Mellon University. The team was a spin-off of a research lab in the College of Engineering. The lab was focused on the fact the technol­ogy advances were allowing for the development of highly functional computers that could be carried or worn. Whereas most labs would have addressed size alone from a technology standpoint, this lab hired research assistants who had recently graduated from the university’s department of industrial design. The team of Chris Kasabach and Ivo stivoric started to produce much more comprehensive prototypes that included product semantics—the form and interface features that describe the aesthetics of the product, human factors, and mar­ket-driven aesthetics not found in most engineering-driven labs. The result was prototypes that looked and operated like mass-produced products. When designing wearable technology for military applica­tions for equipment inspection, they took into account that most sol­diers using the equipment were Game Boy-savvy and between the ages of 18 and 24. Their work attracted researchers at Intel, and they were asked to push the concept of usability and reduction of size to new areas of application. This project brought the entire team togeth­er as Astro Teller added a computer science dimension and Chris Pacione brought in communication and interface expertise. They also added new industrial design research assistants to the team— Francine Gemperle and David Aliberti.

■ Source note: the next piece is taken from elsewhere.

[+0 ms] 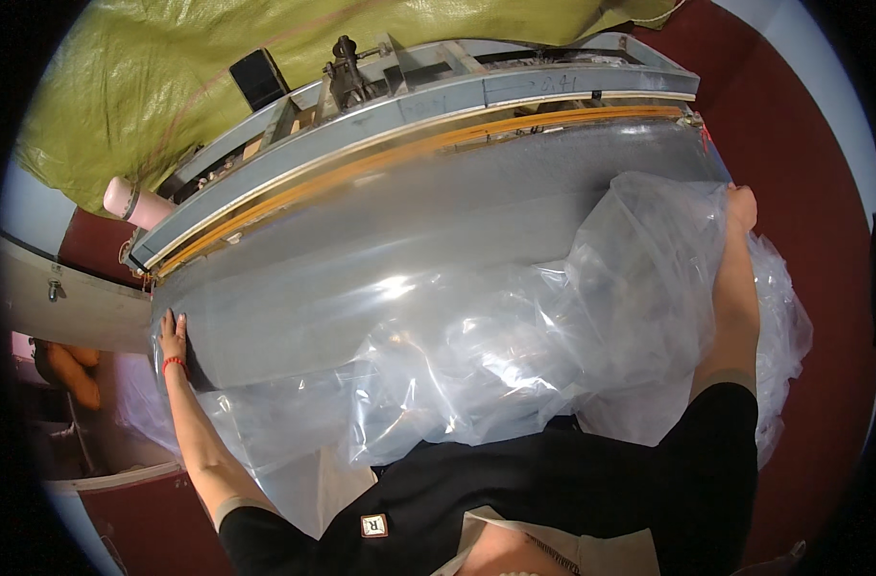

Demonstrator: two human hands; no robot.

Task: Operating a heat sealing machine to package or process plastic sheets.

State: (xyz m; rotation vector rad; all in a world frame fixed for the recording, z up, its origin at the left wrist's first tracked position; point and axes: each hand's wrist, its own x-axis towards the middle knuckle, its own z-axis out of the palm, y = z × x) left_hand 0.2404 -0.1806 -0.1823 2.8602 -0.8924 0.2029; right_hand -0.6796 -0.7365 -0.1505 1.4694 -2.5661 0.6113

The first prototype concept in the university setting was given the name Digital Ink. The idea was that your pen could also be your computer. The nice thing is that everyone carries and uses a pen, and building off that common tool would make everyone instantly com­fortable with “computing.” Although the concept was fantasy from the team’s imagination, they had enough experience with technology to know this product was feasible, and enough practical understand­ing to create an innovative integration and delivery of technology in a product that everyone would embrace and that was eventually patented. The success of the product concept enabled the core team to spin out of Carnegie Mellon to start a consulting firm, Sandbox Advanced Development. The goal was to generate enough money consulting to start a new company where they would develop their own products. Within a year, they were on their way, and the original sandbox is in the lobby today, as mentioned earlier, as a reminder of where they have been and the attitude of free-flowing ideation they want to maintain.

Small and large companies alike need to build off of expertise. But innovation comes from trained insight and process. BodyMedia follows a rigorous process of innovation and exploration, processes that we discuss throughout this book. The result is a unique capabil­ity in the growing market of body monitoring.

The SenseWear device itself is comfortable and nonintrusive to wear, located at the optimal location of the body, balancing ergonom­ics and function. Rather than projecting a medical image, the device is a beautiful aesthetic. So it can be worn overtly rather than hidden. it is a statement of lifestyle rather than a banner of medical need. its patented system analyzes body output such as total calories burned, duration of physical exercise, number of steps taken, active energy expenditure, and sleep onset and wake. The functional, ergonomic, aesthetic, and overall experiential qualities of the SenseWear rede­fined body monitoring in a market that had provided technology with little care for the experience of use.